**EXERCISE BRIEF**
Check every line of the data for the word "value", and copy those that have it.

**DATA BLOCK**
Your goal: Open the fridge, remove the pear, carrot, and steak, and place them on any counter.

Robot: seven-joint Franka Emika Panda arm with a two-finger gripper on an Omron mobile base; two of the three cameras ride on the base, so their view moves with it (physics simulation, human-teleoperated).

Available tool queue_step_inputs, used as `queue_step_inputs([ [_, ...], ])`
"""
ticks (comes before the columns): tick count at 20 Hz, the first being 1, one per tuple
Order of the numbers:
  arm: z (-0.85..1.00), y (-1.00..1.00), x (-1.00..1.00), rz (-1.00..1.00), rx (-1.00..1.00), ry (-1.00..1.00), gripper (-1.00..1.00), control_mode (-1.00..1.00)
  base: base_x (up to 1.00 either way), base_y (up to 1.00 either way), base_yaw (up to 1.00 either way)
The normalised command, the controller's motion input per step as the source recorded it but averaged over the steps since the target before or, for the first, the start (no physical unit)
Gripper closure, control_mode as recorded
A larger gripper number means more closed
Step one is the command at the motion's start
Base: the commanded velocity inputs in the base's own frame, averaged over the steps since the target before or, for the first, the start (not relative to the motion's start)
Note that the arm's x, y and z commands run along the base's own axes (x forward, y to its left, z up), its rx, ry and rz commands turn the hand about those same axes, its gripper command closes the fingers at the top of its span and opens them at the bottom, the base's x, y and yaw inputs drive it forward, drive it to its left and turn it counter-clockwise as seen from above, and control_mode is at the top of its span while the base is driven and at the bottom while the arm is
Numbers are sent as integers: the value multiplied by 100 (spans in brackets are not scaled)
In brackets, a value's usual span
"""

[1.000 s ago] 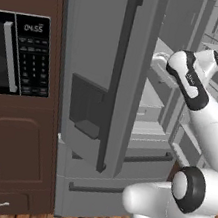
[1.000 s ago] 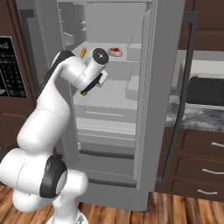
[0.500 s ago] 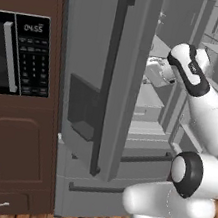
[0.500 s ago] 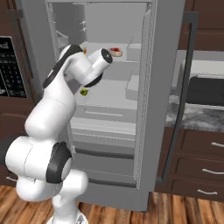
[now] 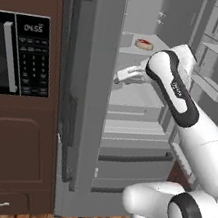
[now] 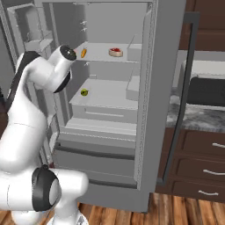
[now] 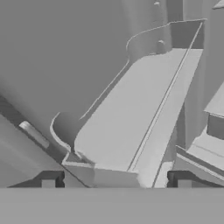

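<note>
Fridge (image 6: pixel 147 110) shown open; gripper (image 7: pixel 116 181) inside, jaws seen spread, nothing held. Steak (image 6: pixel 115 52) and carrot (image 6: pixel 83 53) recorded on upper shelf; pear (image 6: pixel 84 92) near left edge of lower shelf.

Inside the fridge (image 6: pixel 145 88) I count one steak (image 6: pixel 115 52), one carrot (image 6: pixel 83 53) and one pear (image 6: pixel 84 92). There is one microwave (image 5: pixel 16 54) beside it, and one worktop (image 6: pixel 197 119) with three drawers (image 6: pixel 200 169) under it.
</note>
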Motion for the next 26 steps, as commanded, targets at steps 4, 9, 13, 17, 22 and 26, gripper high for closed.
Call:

**TASK RESULT**
Numbers are sent as integers: the value multiplied by 100 (spans in brackets are not scaled)
In brackets, a value's usual span

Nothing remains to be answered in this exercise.